A combination regimen of venetoclax and azacitidine was safe and improved overall survival (OS) over azacitidine alone in certain patients with acute myeloid leukaemia (AML), according to the Phase III VIALE-A trial led by The University of Texas MD Anderson Cancer Center, USA.
The results were presented in the virtual 25th European Hematology Association (EHA) Annual Congress and were published in the New England Journal of Medicine.
The addition of venetoclax, an inhibitor of the BCL-2, to azacitidine resulted in a median OS of 14.7 months compared to 9.6 months in patients receiving azacitidine alone.
Additionally, 66.4% of patients receiving the combination therapy achieved complete remission, while azacitidine alone achieved a 28.3% complete remission rate.
The responses to treatment were both rapid and durable: 43% of patients in the combination therapy group exhibited a response to treatment during the first cycle, and the observed median duration of remission was 17.5 months.
Although there is not yet a reliable standard treatment regimen for AML, many patients receive chemotherapy and/or a stem cell transplant.
However, not all patients are eligible for these therapies.
“A large portion of patients with AML, including those older than 75 or those who have medical comorbidities, cannot tolerate existing treatment strategies, and the patients with AML who are ineligible for intensive chemotherapy often experience poor prognoses,” said Courtney D. DiNardo, M.D., lead investigator and associate professor of leukaemia. “We launched the VIALE-A trial to evaluate whether we could safely use a combination therapy to treat this critical patient population.”
In this multi-institution trial, 431 patients were randomised in a 2:1 ratio to receive either the combination of venetoclax and azacitidine or azacitidine plus placebo.
The primary objective was to evaluate whether the combination improved OS compared to azacitidine, with additional goals to examine the safety of the combination therapy.
These results demonstrate that the combination of venetoclax and azacitidine has a safety profile similar to that of both drugs separately.
The most common adverse events in both the experimental and placebo treatment groups were hematologic and gastrointestinal.
In general, rates of adverse events were consistent between the two treatment groups, although a higher frequency of neutropenia (42% vs. 29%) and febrile neutropenia (42% vs.19%) was observed with the combination therapy compared to azacitidine and placebo.

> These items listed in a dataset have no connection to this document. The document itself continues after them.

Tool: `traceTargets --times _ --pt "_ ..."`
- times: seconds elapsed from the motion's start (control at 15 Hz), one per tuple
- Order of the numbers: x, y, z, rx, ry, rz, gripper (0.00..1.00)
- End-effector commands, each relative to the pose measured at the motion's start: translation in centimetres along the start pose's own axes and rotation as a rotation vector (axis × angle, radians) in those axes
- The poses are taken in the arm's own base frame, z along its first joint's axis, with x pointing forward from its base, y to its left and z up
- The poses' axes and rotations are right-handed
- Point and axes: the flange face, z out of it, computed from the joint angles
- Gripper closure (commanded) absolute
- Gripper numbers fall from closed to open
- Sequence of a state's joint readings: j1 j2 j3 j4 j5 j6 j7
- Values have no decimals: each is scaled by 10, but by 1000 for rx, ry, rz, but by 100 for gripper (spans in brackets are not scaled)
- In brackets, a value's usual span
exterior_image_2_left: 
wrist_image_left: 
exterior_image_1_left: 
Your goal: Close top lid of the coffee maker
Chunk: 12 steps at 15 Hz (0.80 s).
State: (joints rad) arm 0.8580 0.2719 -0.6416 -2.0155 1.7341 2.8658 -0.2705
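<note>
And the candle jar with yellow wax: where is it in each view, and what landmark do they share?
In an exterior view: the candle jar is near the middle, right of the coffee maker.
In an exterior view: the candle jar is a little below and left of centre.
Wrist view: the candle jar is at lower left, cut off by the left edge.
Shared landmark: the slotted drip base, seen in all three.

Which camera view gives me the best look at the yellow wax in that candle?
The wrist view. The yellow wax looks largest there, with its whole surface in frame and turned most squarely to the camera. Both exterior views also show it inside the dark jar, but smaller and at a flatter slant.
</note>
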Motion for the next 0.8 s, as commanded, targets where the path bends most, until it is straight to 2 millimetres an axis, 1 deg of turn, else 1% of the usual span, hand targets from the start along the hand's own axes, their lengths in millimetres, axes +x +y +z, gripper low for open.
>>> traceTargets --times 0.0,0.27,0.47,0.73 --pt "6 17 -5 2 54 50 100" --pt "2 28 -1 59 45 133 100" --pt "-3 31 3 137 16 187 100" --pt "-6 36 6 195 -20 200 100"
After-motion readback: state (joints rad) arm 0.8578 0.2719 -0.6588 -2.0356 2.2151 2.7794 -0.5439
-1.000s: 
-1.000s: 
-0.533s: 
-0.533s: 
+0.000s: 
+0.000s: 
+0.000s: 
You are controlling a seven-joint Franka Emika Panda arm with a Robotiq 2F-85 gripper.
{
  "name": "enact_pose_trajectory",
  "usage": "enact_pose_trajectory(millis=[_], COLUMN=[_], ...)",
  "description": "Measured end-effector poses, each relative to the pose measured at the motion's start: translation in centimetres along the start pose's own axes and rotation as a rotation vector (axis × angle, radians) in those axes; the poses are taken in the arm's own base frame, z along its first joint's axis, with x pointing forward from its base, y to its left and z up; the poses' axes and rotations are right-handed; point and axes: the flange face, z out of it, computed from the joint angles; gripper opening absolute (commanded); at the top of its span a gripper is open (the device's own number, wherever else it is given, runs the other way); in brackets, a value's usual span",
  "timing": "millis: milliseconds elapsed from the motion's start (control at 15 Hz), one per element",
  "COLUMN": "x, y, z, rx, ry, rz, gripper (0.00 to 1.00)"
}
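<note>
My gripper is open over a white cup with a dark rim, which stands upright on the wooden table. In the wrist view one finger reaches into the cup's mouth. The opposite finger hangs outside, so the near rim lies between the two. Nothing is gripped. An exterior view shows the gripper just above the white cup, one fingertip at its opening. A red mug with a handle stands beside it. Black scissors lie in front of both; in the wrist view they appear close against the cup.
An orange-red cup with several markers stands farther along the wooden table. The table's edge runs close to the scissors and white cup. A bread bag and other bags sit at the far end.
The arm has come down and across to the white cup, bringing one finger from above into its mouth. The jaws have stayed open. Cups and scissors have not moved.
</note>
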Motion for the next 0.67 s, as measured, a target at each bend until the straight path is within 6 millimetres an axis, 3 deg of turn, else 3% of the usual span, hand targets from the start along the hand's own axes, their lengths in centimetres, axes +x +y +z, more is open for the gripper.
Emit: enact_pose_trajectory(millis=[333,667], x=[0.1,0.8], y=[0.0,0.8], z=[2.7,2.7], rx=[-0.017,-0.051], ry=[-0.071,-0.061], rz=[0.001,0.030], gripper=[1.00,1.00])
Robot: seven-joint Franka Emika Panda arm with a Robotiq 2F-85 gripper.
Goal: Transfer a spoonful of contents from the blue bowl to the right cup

“The primary adverse events seen with azacitidine and venetoclax are related to increased cytopenias, including neutropenia and neutropenia-related infections,” said DiNardo. “Key management guidelines include dosing interruptions between cycles to allow for count recovery in the setting of a leukaemia-free marrow, and the use of granulocyte colony-stimulating factor as an adjunct to improve neutrophil count once a patient is in remission.”
This research is likely to be practice-changing for the treatment of some groups of patients with AML.
Additional research is needed to evaluate how new therapies, including this combination therapy, can improve outcomes for all patients with AML.
“While this combination represents a key advance in AML therapy, improving both remission and survival rates in newly diagnosed patients with AML, many unfortunately will still relapse,” said DiNardo. “Our next steps include an evaluation of azacitidine and venetoclax as a backbone to which additional novel therapeutics are being evaluated in particularly high risk populations.”